Task to carry out ▸
Among the lines below, copy exactly those from the one with "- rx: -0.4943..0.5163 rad" through the one with "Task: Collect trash", counting both ends.

--*--

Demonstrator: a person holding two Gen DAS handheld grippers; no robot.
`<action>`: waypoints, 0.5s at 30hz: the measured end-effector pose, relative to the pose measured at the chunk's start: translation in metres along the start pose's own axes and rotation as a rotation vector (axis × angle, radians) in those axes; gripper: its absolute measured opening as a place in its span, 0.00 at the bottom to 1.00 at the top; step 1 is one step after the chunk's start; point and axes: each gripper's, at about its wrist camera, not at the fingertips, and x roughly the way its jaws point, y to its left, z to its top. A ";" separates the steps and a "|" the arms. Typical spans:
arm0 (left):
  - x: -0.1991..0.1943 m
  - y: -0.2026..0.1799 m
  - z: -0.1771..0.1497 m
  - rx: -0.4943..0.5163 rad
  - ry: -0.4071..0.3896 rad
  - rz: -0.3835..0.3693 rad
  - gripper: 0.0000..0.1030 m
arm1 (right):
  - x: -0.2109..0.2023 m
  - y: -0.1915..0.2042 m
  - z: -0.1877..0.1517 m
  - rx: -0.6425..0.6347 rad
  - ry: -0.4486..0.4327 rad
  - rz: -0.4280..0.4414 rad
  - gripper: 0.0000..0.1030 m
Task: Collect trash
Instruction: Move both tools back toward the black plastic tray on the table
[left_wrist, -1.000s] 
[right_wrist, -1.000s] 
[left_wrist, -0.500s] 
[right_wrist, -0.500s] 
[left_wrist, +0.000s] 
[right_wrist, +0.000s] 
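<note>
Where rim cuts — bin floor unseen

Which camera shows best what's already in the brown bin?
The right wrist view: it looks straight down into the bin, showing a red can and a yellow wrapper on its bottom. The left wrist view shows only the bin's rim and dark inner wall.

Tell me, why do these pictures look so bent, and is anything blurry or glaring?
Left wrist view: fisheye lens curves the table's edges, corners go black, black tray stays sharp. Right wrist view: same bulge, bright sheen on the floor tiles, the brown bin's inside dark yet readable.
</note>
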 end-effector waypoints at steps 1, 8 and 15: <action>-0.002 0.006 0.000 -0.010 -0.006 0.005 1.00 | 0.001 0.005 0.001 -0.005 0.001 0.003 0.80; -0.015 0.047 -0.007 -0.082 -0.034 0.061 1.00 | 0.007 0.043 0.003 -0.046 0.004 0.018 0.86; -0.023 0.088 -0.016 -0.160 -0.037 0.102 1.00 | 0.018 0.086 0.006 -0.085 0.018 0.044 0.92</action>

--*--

Result of the exercise ▸
  - rx: -0.4943..0.5163 rad
  - ry: -0.4071..0.3896 rad
  - rz: -0.3835..0.3693 rad
  - gripper: 0.0000..0.1030 m
arm1 (right):
  - x: -0.2109..0.2023 m
  - y: -0.1915..0.2042 m
  - z: -0.1877..0.1517 m
  - rx: -0.6425..0.6347 rad
  - ry: -0.4486..0.4327 rad
  - rz: -0.4280..0.4414 rad
  - gripper: 0.0000..0.1030 m
Task: Collect trash

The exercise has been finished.